**Your task:**
Produce an exact copy of the data below.

**Data provided:**
........

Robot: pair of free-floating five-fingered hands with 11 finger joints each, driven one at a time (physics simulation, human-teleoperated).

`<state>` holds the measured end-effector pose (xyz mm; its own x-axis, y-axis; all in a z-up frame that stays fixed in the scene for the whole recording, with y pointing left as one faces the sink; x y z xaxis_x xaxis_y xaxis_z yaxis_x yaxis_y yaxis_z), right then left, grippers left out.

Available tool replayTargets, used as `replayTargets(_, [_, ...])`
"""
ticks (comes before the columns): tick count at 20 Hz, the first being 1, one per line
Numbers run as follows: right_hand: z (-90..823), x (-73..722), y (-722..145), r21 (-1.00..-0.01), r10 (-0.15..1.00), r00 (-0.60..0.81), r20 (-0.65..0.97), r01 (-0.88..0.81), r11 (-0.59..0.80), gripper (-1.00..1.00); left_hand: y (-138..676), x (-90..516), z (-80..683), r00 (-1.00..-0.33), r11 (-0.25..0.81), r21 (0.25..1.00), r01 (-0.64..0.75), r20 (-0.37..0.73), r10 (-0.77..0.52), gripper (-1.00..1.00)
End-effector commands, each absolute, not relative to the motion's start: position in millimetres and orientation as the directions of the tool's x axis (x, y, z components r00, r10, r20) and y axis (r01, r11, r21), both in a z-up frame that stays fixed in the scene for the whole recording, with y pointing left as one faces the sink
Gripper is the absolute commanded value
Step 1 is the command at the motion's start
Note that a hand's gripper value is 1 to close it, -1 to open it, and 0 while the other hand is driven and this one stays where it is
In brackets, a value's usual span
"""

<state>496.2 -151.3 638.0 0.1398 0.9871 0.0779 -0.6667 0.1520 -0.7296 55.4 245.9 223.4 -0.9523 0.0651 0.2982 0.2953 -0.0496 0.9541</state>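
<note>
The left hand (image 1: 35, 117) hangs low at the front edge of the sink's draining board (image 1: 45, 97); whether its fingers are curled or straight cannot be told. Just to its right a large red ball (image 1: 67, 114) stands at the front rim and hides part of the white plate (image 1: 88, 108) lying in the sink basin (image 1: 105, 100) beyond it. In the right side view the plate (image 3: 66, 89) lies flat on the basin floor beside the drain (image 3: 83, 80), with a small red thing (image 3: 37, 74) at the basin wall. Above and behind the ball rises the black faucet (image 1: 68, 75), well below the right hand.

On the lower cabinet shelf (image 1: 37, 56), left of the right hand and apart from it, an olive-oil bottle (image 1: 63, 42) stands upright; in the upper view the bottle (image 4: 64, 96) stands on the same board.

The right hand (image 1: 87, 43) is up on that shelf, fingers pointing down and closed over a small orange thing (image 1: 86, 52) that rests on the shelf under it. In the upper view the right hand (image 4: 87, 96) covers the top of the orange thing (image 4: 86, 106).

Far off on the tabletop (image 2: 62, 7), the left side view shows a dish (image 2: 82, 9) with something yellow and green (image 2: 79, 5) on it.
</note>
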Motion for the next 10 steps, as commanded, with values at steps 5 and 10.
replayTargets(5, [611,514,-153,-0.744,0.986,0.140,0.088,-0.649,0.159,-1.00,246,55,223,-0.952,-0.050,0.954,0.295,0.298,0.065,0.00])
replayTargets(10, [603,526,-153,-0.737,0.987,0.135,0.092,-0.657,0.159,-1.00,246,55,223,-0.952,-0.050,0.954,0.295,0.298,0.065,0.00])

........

**Solution to this exercise:**
Robot: pair of free-floating five-fingered hands with 11 finger joints each, driven one at a time (physics simulation, human-teleoperated).

`<state>` holds the measured end-effector pose (xyz mm; its own x-axis, y-axis; all in a z-up frame that stays fixed in the scene for the whole recording, with y pointing left as one faces the sink; x y z xaxis_x xaxis_y xaxis_z yaxis_x yaxis_y yaxis_z), right then left, grippers left out.

Available tool replayTargets, used as `replayTargets(_, [_, ...])`
"""
ticks (comes before the columns): tick count at 20 Hz, the first being 1, one per line
Numbers run as follows: right_hand: z (-90..823), x (-73..722), y (-722..145), r21 (-1.00..-0.01), r10 (-0.15..1.00), r00 (-0.60..0.81), r20 (-0.65..0.97), r01 (-0.88..0.81), r11 (-0.59..0.80), gripper (-1.00..1.00); left_hand: y (-138..676), x (-90..516), z (-80..683), r00 (-1.00..-0.33), r11 (-0.25..0.81), r21 (0.25..1.00), r01 (-0.64..0.75), r20 (-0.37..0.73), r10 (-0.77..0.52), gripper (-1.00..1.00)
End-effector commands, each absolute, not relative to the motion's start: position in millimetres and orientation as the directions of the tool's x axis (x, y, z components r00, r10, r20) and y axis (r01, r11, r21), both in a z-up frame that stays fixed in the scene for the whole recording, with y pointing left as one faces the sink
Gripper is the absolute commanded value
Step 1 is the command at the motion's start
Note that a hand's gripper value is 1 to close it, -1 to open it, and 0 while the other hand is driven and this one stays where it is
In brackets, a value's usual span
"""

<state>496.2 -151.3 638.0 0.1398 0.9871 0.0779 -0.6667 0.1520 -0.7296 55.4 245.9 223.4 -0.9523 0.0651 0.2982 0.2953 -0.0496 0.9541</state>
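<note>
The left hand (image 1: 35, 117) hangs low at the front edge of the sink's draining board (image 1: 45, 97); whether its fingers are curled or straight cannot be told. Just to its right a large red ball (image 1: 67, 114) stands at the front rim and hides part of the white plate (image 1: 88, 108) lying in the sink basin (image 1: 105, 100) beyond it. In the right side view the plate (image 3: 66, 89) lies flat on the basin floor beside the drain (image 3: 83, 80), with a small red thing (image 3: 37, 74) at the basin wall. Above and behind the ball rises the black faucet (image 1: 68, 75), well below the right hand.

On the lower cabinet shelf (image 1: 37, 56), left of the right hand and apart from it, an olive-oil bottle (image 1: 63, 42) stands upright; in the upper view the bottle (image 4: 64, 96) stands on the same board.

The right hand (image 1: 87, 43) is up on that shelf, fingers pointing down and closed over a small orange thing (image 1: 86, 52) that rests on the shelf under it. In the upper view the right hand (image 4: 87, 96) covers the top of the orange thing (image 4: 86, 106).

Far off on the tabletop (image 2: 62, 7), the left side view shows a dish (image 2: 82, 9) with something yellow and green (image 2: 79, 5) on it.
</note>
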Motion for the next 10 steps, as commanded, with values at steps 5 and 10.
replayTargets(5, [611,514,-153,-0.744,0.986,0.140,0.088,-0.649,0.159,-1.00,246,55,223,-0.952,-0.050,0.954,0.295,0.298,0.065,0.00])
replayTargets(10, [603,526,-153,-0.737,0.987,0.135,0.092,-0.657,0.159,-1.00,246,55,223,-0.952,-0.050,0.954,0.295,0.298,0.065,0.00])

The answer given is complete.